In the second workshop, and subsequent smaller working groups, we considered solutions and ‘asks’ of support for the challenges defined above, as well as consideration and engagement to and from the wider response community represented at this global conference. The golden thread that weaves through our solutions, is one of placing communities at the heart of decision-making. Civil society cannot act alone. Unless we listen, dialogue and work together as a ‘whole of society’, we will not be successful in mitigating the harmful effects of the COVID-19 Infodemic and other infodemics.
- Solution 1: Develop meaningful, engaging, and trusting relationships with systematically excluded and marginalized communities on the basis of intersectional identities, including youth, women, forcibly displaced persons, persons with disabilities, gender and sexually diverse persons, Indigenous persons, etc. By investing, supporting, and leveraging existing community-based structures, including local media, we can advance the agency and ownership of communities, through the co-creation and co-development of solutions. This process ensures credible, verified, and actionable information is accessible and contextualized, with the needs, perspectives, experiences, and realities of all actors in the information ecosystem.
Ask 1: Multilateral organizations should support and build the capacity and agency of community-based structures so that communities are able to meaningfully engage in decision-making, governance, and program development. This entails active and continuous engagement, mainstreaming, sponsorship, and resources, based on the principles of trust, consent, accessibility, justice, and Open Science, between communities and governments, multilateral organizations, media, and civil society organizations to enable a whole-of-system approach to address the infodemic.
- Solution 2: Infodemics thrive In the absence of trust, accountability, dialogue, and quality equitable healthcare. In order to address these drivers of disinformation and misinformation, we must hold governments and other authoritative bodies accountable to the communities they serve. We must shift from words to action and foster trust and continued dialogue between communities and relevant stakeholders with the ultimate goal of ensuring that communities are at the center of decision-making processes and that public health solutions are co-created with communities to reflect their needs, concerns, and ideas.
Ask 2: Government agencies and multilateral organizations must be held accountable and adopt an inclusive, intersectional, responsive, transparent, and community-driven approach to rebuild trust. Funding needs to be transparent and responsive to the communities they are meant to serve and include accountability and oversight mechanisms to ensure impact for the community. Additionally, global and government agencies must address issues of inequality, inequity, and injustice in community healthcare in order to be more inclusive, transparent and responsive to the communities they serve.
- Solution 3: Literacy is not simply an issue of being able to read and write; comprehensive literacy entails critical thinking and analysis, including an ability to discern fact from fiction. Advancing literacy requires us to understand key barriers to meaningful access to information and services, including healthcare. Once these barriers are understood, investments must be made in literacy capacity building and information infrastructure. Information literacy must be developed with and informed by the inputs, beliefs, attitudes, experiences, perceptions, social norms, and capacities of individuals and communities. Information and communication systems should be developed with communities and a comprehensive understanding of information actors and the existing ecosystem(s) in which they operate.

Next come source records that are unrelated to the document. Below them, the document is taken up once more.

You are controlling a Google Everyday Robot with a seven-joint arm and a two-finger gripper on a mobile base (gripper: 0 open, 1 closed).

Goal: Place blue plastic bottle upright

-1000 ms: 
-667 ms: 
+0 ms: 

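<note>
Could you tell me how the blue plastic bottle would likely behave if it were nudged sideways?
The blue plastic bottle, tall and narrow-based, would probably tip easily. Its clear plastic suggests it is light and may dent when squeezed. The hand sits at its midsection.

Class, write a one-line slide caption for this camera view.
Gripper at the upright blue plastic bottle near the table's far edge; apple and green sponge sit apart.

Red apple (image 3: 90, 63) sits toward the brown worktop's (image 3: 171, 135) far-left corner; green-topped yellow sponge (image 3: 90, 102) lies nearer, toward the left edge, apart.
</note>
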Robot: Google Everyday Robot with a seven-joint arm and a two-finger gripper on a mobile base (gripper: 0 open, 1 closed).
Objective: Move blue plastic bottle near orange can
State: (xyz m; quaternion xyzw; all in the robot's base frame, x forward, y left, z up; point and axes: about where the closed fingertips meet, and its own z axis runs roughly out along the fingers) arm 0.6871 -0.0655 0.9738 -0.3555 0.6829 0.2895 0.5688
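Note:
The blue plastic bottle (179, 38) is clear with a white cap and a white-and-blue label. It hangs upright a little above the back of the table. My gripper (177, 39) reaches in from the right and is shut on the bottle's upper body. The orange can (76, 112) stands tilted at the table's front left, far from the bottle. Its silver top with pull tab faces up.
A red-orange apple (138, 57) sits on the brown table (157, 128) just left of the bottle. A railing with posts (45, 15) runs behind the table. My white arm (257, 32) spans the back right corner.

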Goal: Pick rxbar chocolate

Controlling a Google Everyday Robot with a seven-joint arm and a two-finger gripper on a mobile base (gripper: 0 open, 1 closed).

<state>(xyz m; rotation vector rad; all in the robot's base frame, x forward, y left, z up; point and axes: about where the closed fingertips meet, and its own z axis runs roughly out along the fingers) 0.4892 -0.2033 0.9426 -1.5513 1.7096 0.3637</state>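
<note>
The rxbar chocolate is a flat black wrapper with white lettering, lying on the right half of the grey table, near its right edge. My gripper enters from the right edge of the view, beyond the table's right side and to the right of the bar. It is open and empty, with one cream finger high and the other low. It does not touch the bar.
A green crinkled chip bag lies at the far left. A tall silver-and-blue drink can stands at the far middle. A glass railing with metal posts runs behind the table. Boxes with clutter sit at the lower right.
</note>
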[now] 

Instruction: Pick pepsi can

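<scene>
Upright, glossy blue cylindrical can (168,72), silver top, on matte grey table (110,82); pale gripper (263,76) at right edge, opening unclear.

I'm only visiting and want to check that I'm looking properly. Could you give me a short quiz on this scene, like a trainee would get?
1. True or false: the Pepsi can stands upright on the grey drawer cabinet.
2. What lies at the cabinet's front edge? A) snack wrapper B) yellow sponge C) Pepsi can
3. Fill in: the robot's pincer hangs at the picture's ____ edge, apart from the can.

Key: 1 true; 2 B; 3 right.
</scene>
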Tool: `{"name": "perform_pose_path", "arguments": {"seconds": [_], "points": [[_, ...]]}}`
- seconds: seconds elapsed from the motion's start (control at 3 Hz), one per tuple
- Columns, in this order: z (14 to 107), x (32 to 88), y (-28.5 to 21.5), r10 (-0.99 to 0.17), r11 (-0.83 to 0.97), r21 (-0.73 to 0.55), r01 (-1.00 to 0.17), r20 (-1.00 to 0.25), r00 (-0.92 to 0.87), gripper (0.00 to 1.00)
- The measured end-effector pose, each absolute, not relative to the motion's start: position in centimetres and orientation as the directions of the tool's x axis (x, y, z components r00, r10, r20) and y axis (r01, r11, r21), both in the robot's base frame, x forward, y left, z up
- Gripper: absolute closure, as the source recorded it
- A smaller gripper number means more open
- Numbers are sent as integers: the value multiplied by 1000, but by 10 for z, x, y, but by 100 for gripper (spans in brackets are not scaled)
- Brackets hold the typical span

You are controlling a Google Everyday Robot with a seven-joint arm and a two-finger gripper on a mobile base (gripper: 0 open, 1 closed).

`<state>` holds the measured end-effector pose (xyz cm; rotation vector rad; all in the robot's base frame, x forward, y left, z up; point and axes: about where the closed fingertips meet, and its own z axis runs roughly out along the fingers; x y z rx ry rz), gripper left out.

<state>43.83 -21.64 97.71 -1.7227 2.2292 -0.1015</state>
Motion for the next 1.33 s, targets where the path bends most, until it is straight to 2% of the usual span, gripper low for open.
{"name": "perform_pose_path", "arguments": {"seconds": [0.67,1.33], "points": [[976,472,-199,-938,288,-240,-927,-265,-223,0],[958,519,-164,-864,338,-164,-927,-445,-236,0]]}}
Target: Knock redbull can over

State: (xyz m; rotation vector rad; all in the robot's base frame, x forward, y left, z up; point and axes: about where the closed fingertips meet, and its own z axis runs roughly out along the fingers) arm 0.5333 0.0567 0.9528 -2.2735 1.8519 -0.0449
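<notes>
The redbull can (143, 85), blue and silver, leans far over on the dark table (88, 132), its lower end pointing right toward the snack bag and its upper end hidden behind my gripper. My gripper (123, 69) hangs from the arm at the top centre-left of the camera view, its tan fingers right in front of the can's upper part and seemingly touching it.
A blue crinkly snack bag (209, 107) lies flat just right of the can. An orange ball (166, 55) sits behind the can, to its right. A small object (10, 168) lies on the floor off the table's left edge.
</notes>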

Ask 3: We must reimagine the way(s) in which we communicate with communities and invest resources in accessible infrastructure, services, and comprehensive literacy capacity building. Governments and multilateral organizations must invest in transliteracy , ensuring that diverse communities have the resources and skills necessary to access, understand, and critically analyze and/or assess information, especially as it relates to their health and wellbeing. Investments should be made globally and locally in media and information literacy education, ensuring it is part of core education curriculum.
Media organizations and practitioners need to be more inclusive and equitable; reflecting the diverse identities and experiences of the communities they are working in and reporting on. Capacity building programmes and initiatives should focus on supporting and engaging with diverse local media outlets and actors in order to build a more resilient, dynamic, and responsive information ecosystem. Lastly, scientific and public health communities should make efforts to ‘translate’ complex health and other technical concepts into relevant and accessible content that uses familiar terms and languages.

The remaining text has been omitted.